I want to print a double value in Java without exponential form.
double dexp = 12345678;
System.out.println("dexp: "+dexp);
It shows this E notation: 1.2345678E7.
I want it to print it like this: 12345678
What is the best way to prevent this?
Java prevent E notation in a double:
Five different ways to convert a double to a normal number:
import java.math.BigDecimal;
import java.text.DecimalFormat;
public class Runner {
public static void main(String[] args) {
double myvalue = 0.00000021d;
//Option 1 Print bare double.
System.out.println(myvalue);
//Option2, use decimalFormat.
DecimalFormat df = new DecimalFormat("#");
df.setMaximumFractionDigits(8);
System.out.println(df.format(myvalue));
//Option 3, use printf.
System.out.printf("%.9f", myvalue);
System.out.println();
//Option 4, convert toBigDecimal and ask for toPlainString().

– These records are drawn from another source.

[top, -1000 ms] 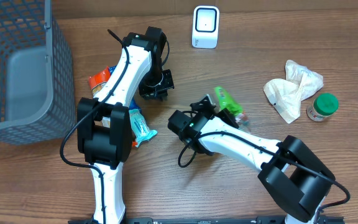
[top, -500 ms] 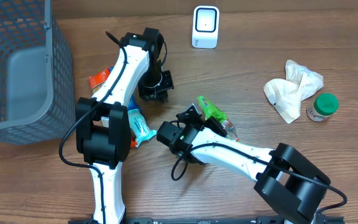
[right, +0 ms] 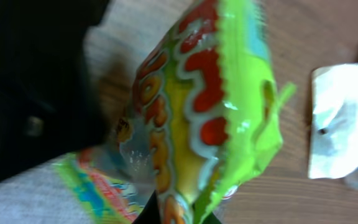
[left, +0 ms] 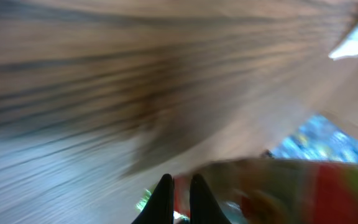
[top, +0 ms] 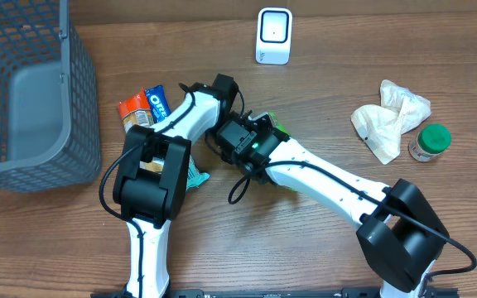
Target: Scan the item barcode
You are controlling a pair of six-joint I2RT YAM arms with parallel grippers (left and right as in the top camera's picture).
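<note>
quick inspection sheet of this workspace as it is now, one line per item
surface: wooden table, no spills seen
job's things: green snack bag near table centre; white scanner at far edge
clutter: cookie pack, orange packet, teal packet, crumpled tissue, green-lidded jar
hands: right hand shut on green snack bag; left hand shut, nothing seen in it, view blurred
cables: black cable looping beside right arm
surroundings: grey mesh basket on left

Overhead looks straight down on the whole surface. My left wrist camera skims the wood; my right sits close on the snack bag, which overhead also shows.
</note>
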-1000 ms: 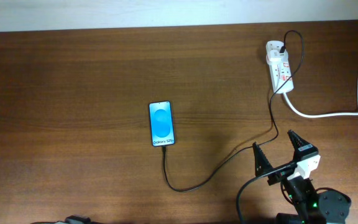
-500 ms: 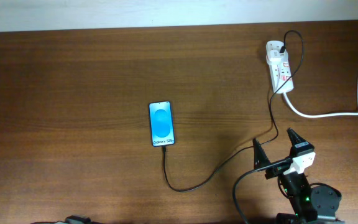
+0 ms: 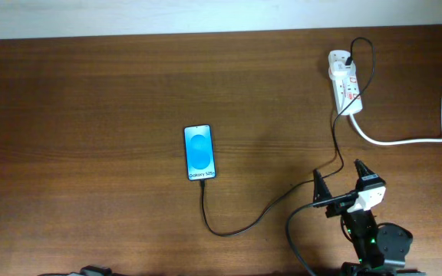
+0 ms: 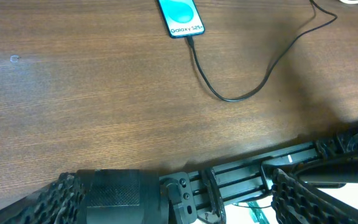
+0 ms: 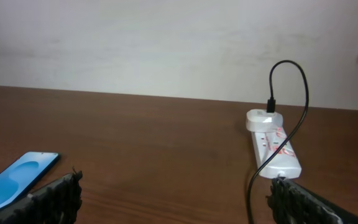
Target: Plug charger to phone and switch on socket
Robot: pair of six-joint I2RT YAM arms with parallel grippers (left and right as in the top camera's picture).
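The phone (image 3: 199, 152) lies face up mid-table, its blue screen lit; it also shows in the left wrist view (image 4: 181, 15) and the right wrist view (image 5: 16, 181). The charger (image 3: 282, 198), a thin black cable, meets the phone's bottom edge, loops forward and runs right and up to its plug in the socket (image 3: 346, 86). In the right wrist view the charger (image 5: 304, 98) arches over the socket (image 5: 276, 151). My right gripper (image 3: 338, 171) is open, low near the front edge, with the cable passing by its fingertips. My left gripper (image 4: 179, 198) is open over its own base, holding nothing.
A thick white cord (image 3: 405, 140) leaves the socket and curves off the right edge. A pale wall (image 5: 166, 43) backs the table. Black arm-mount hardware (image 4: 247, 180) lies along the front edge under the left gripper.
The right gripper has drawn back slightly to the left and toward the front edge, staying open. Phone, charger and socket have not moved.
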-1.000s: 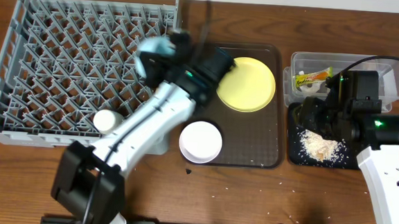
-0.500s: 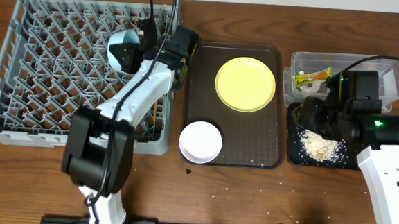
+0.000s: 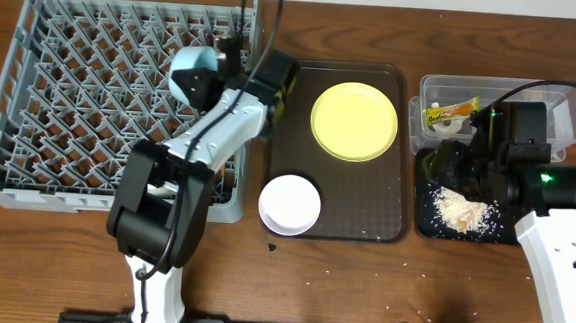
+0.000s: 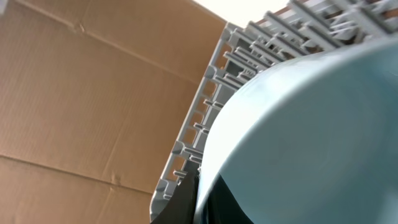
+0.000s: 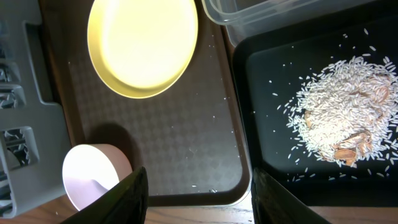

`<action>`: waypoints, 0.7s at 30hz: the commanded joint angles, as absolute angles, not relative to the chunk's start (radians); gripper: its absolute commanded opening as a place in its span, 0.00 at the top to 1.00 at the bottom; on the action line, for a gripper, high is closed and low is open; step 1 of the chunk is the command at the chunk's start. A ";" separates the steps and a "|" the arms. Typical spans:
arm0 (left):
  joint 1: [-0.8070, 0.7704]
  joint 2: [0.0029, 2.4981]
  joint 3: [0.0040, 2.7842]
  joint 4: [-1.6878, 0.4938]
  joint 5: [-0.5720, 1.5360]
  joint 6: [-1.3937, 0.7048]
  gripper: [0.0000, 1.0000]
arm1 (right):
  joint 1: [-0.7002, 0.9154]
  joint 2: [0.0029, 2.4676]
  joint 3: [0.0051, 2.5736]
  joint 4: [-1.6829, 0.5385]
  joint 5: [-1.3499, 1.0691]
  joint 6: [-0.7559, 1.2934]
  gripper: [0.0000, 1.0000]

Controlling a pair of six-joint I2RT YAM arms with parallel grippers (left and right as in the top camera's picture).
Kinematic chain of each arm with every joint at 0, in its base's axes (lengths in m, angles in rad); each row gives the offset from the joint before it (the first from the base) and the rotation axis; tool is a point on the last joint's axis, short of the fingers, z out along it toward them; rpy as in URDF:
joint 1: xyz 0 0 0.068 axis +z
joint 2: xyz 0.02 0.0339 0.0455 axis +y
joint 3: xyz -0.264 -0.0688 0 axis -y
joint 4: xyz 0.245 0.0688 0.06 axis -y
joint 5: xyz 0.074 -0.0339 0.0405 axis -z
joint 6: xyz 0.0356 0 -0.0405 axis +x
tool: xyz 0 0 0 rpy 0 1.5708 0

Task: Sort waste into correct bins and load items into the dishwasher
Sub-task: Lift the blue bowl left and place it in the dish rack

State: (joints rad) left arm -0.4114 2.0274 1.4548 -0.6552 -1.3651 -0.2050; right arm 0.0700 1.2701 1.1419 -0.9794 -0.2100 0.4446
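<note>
Since half a second ago the left end effector has pulled the light-blue bowl back a little to the right. It now sits over the right rear part of the dish rack, near the right wall. The right arm hasn't shifted. The left end effector is pinching the bowl; in the left wrist view the bowl's outer curve fills the frame, with rack pegs behind it. You can't tell from either view whether the bowl is touching the pegs yet. The right end effector is spread with nothing between the fingers, and it hangs over the seam between the brown serving tray and the black tray that holds the rice grains. The snack wrapper is already in the clear tub. The pale-yellow plate and white bowl are waiting on the serving tray. The step in hand looks like seating the bowl, so keep it tipped on edge and line the rim up with a gap between peg rows. Come down slowly and stay off the rack wall. Release only once the pegs are carrying it, because if you let go early it will likely roll or tip flat. Then back the fingers out straight along the row so they don't drag it.
</note>
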 commanded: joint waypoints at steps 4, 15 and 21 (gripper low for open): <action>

System.out.print(new BigDecimal(myvalue).toPlainString());
System.out.println();
//Option 5, String.format
System.out.println(String.format("%.12f", myvalue));
}
}
This program prints:
2.1E-7
.00000021
0.000000210
0.000000210000000000000001085015324114868562332958390470594167709350585
0.000000210000
Which are all the same value.
Protip: If you are confused as to why those random digits appear beyond a certain threshold in the double value, this video explains: computerphile why does 0.1+0.2 equal 0.30000000000001?
http://youtube.com/watch?v=PZRI1IfStY0
You could use printf() with %f:
double dexp = 12345678;
System.out.printf("dexp: %f\n", dexp);
This will print dexp: 12345678.000000. If you don't want the fractional part, use
System.out.printf("dexp: %.0f\n", dexp);
0 in %.0f means 0 places in fractional part i.e no fractional part. If you want to print fractional part with desired number of decimal places then instead of 0 just provide the number like this %.8f. By default fractional part is printed up to 6 decimal places.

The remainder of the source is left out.